Бледный Глен повиновался. Он вышел следом за женщиной, неся ее скарб, а за ним потянулись остальные. Их было немного, но все-таки больше, чем рассчитывала курсантка. Ведя беременную под руку, девушка надеялась, что не свалится прямо здесь и сейчас – а ноги-то уже подгибались, колени подрагивали, да и ощущения в целом были самые неприятные, даже настораживающие. И держалась она лишь на том, что вот свои, совсем ведь близко, скоро они ее подхватят, а заодно возьмут на себя и беременную, которой плохо, и не нужно будет ее больше тащить.
Оэсэновцы ждали ее появления метрах в шести-семи от входа в старую Инженерную академию. Оружия ни один из них не поднимал, но держали наготове, и напряжение в них чувствовалось не меньшее, чем у тех, кто шел за курсанткой. Вдруг у беременной женщины, которую вела Кайндел, подогнулись колени, и неожиданно откуда-то выскочил смертельно бледный Лимонник, он же Зарево, подхватил женщину и прижал ее к себе.
А курсантка вдруг поняла, что это его жена. И со смесью сочувствия и интереса стала ждать, что будет дальше, потому что Лимонник был одним из преданных сторонников Ночи и его появления здесь она не ожидала. Он и не появился бы, если б не супруга, беспокойство о которой тоже было вполне понятно. И как он будет теперь решать эту дилемму, можно было лишь гадать. А девушка гадать не хотела – она просто ждала.

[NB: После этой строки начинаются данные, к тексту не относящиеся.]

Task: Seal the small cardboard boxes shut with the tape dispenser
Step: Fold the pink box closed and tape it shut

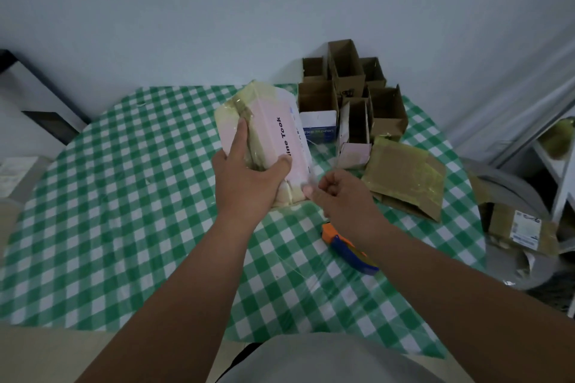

Правда, потом все равно не выдержала.
– Так что, будем стоять или пойдем наконец? – угрюмо спросила она. – Там врачи ждут, между прочим.
Он поднял голову – лицо его было искажено подлинным страданием. Уже не первый раз Кайндел видела в глазах фанатично преданного чему-то или кому-то человека чистейший, кристально-прозрачный свет, который способна пробуждать к жизни только поистине безупречная в этическом отношении душа. Свет этот придавал чертам такую прелесть, которой не добиться никакими пластическими операциями и не получить от природы. Это та самая духовная красота, сияние совершенства, и оно посещает фанатика даже тогда, когда идея, коей он предан всем своим существом, невыразимо глупа, бессмысленна или омерзительно бесчеловечна по своей сути.
Тут и женщина добавила драматизма уже от себя – как бы плохо ей ни было, она осознала, что именно происходит. Вцепилась в мужа мертвой хваткой и прижалась к нему с яростью одержимой. Чувствовалось, что отпускать его она не намерена, мол, хотите – так отдирайте силой, и если долг одолеет любовь в этой схватке, оторвать ее от мужа будет не так-то легко.